§ **RECORD SET**:
⁂
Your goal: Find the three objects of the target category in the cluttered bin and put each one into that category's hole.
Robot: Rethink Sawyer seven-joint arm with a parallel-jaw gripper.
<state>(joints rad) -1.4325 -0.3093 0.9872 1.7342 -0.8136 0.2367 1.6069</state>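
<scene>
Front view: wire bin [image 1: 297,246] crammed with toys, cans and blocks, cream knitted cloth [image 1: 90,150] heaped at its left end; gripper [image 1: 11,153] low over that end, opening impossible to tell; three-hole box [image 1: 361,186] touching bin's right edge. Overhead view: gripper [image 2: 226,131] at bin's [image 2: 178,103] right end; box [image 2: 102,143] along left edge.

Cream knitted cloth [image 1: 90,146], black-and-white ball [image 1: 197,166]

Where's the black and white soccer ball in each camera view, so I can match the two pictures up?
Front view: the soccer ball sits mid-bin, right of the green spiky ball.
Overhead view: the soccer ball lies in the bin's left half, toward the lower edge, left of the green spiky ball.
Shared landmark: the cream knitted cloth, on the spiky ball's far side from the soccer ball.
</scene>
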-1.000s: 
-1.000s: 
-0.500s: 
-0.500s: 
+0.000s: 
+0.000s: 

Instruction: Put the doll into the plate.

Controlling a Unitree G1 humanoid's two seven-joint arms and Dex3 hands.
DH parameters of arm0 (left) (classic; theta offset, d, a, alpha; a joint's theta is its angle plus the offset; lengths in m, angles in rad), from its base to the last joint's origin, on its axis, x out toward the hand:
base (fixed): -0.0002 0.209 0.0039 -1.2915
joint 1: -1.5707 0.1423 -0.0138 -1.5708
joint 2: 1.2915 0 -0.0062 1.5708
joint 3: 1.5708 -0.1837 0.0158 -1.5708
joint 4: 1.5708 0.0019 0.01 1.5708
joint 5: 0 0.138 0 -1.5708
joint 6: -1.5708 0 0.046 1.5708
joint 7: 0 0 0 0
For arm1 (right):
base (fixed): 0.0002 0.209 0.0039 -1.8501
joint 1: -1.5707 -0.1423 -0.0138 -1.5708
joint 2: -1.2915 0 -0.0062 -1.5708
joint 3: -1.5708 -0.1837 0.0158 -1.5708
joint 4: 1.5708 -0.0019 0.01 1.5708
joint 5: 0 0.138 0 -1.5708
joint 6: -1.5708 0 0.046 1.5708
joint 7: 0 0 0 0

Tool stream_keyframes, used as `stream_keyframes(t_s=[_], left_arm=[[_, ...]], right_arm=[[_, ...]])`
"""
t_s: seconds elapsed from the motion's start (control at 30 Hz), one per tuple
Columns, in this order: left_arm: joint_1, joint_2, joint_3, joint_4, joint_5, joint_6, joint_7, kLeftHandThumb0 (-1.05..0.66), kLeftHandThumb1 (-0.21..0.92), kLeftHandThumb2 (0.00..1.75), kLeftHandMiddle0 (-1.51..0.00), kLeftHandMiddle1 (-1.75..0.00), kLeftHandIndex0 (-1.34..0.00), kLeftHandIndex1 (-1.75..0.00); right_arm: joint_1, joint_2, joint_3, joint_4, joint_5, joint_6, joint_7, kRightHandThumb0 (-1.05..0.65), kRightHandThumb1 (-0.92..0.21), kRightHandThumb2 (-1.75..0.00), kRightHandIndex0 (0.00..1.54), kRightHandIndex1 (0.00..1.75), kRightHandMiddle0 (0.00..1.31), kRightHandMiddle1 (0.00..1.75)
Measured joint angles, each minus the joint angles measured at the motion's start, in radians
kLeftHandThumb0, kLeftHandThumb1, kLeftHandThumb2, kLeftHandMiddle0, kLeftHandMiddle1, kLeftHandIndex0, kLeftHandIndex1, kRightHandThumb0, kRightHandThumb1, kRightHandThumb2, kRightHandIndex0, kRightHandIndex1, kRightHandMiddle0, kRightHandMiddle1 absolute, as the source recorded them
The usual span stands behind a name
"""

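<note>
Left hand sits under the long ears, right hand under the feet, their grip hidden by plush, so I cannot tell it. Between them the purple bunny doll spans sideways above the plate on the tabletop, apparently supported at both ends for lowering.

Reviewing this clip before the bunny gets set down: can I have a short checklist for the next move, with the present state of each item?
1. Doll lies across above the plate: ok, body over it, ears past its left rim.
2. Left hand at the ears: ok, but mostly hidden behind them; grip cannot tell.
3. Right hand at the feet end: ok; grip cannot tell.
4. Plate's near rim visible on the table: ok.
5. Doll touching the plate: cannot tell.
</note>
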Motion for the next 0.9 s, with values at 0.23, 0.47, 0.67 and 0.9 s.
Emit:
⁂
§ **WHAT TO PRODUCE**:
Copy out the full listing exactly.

§ **RESPONSE TO THE TASK**:
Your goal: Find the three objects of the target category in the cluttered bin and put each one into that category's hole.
Robot: Rethink Sawyer seven-joint arm with a parallel-jaw gripper.
<state>(joints rad) -1.4325 -0.3093 0.9872 1.7342 -0.8136 0.2367 1.6069</state>
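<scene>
Front view: wire bin [image 1: 297,246] crammed with toys, cans and blocks, cream knitted cloth [image 1: 90,150] heaped at its left end; gripper [image 1: 11,153] low over that end, opening impossible to tell; three-hole box [image 1: 361,186] touching bin's right edge. Overhead view: gripper [image 2: 226,131] at bin's [image 2: 178,103] right end; box [image 2: 102,143] along left edge.

Cream knitted cloth [image 1: 90,146], black-and-white ball [image 1: 197,166]

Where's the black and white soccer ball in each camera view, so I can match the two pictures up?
Front view: the soccer ball sits mid-bin, right of the green spiky ball.
Overhead view: the soccer ball lies in the bin's left half, toward the lower edge, left of the green spiky ball.
Shared landmark: the cream knitted cloth, on the spiky ball's far side from the soccer ball.
</scene>
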-1.000s: 
-1.000s: 
-0.500s: 
-0.500s: 
+0.000s: 
+0.000s: 

Instruction: Put the doll into the plate.

Controlling a Unitree G1 humanoid's two seven-joint arms and Dex3 hands.
DH parameters of arm0 (left) (classic; theta offset, d, a, alpha; a joint's theta is its angle plus the offset; lengths in m, angles in rad), from its base to the last joint's origin, on its axis, x out toward the hand:
base (fixed): -0.0002 0.209 0.0039 -1.2915
joint 1: -1.5707 0.1423 -0.0138 -1.5708
joint 2: 1.2915 0 -0.0062 1.5708
joint 3: 1.5708 -0.1837 0.0158 -1.5708
joint 4: 1.5708 0.0019 0.01 1.5708
joint 5: 0 0.138 0 -1.5708
joint 6: -1.5708 0 0.046 1.5708
joint 7: 0 0 0 0
For arm1 (right):
base (fixed): 0.0002 0.209 0.0039 -1.8501
joint 1: -1.5707 -0.1423 -0.0138 -1.5708
joint 2: -1.2915 0 -0.0062 -1.5708
joint 3: -1.5708 -0.1837 0.0158 -1.5708
joint 4: 1.5708 -0.0019 0.01 1.5708
joint 5: 0 0.138 0 -1.5708
joint 6: -1.5708 0 0.046 1.5708
joint 7: 0 0 0 0

Tool stream_keyframes, used as `stream_keyframes(t_s=[_], left_arm=[[_, ...]], right_arm=[[_, ...]])`
"""
t_s: seconds elapsed from the motion's start (control at 30 Hz), one per tuple
Columns, in this order: left_arm: joint_1, joint_2, joint_3, joint_4, joint_5, joint_6, joint_7, kLeftHandThumb0 (-1.05..0.66), kLeftHandThumb1 (-0.21..0.92), kLeftHandThumb2 (0.00..1.75), kLeftHandMiddle0 (-1.51..0.00), kLeftHandMiddle1 (-1.75..0.00), kLeftHandIndex0 (-1.34..0.00), kLeftHandIndex1 (-1.75..0.00); right_arm: joint_1, joint_2, joint_3, joint_4, joint_5, joint_6, joint_7, kRightHandThumb0 (-1.05..0.65), kRightHandThumb1 (-0.92..0.21), kRightHandThumb2 (-1.75..0.00), kRightHandIndex0 (0.00..1.54), kRightHandIndex1 (0.00..1.75), kRightHandMiddle0 (0.00..1.31), kRightHandMiddle1 (0.00..1.75)
Measured joint angles, each minus the joint angles measured at the motion's start, in radians
kLeftHandThumb0, kLeftHandThumb1, kLeftHandThumb2, kLeftHandMiddle0, kLeftHandMiddle1, kLeftHandIndex0, kLeftHandIndex1, kRightHandThumb0, kRightHandThumb1, kRightHandThumb2, kRightHandIndex0, kRightHandIndex1, kRightHandMiddle0, kRightHandMiddle1 absolute, as the source recorded them
The usual span stands behind a name
"""

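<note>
Left hand sits under the long ears, right hand under the feet, their grip hidden by plush, so I cannot tell it. Between them the purple bunny doll spans sideways above the plate on the tabletop, apparently supported at both ends for lowering.

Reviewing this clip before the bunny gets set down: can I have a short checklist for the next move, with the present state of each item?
1. Doll lies across above the plate: ok, body over it, ears past its left rim.
2. Left hand at the ears: ok, but mostly hidden behind them; grip cannot tell.
3. Right hand at the feet end: ok; grip cannot tell.
4. Plate's near rim visible on the table: ok.
5. Doll touching the plate: cannot tell.
</note>
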Motion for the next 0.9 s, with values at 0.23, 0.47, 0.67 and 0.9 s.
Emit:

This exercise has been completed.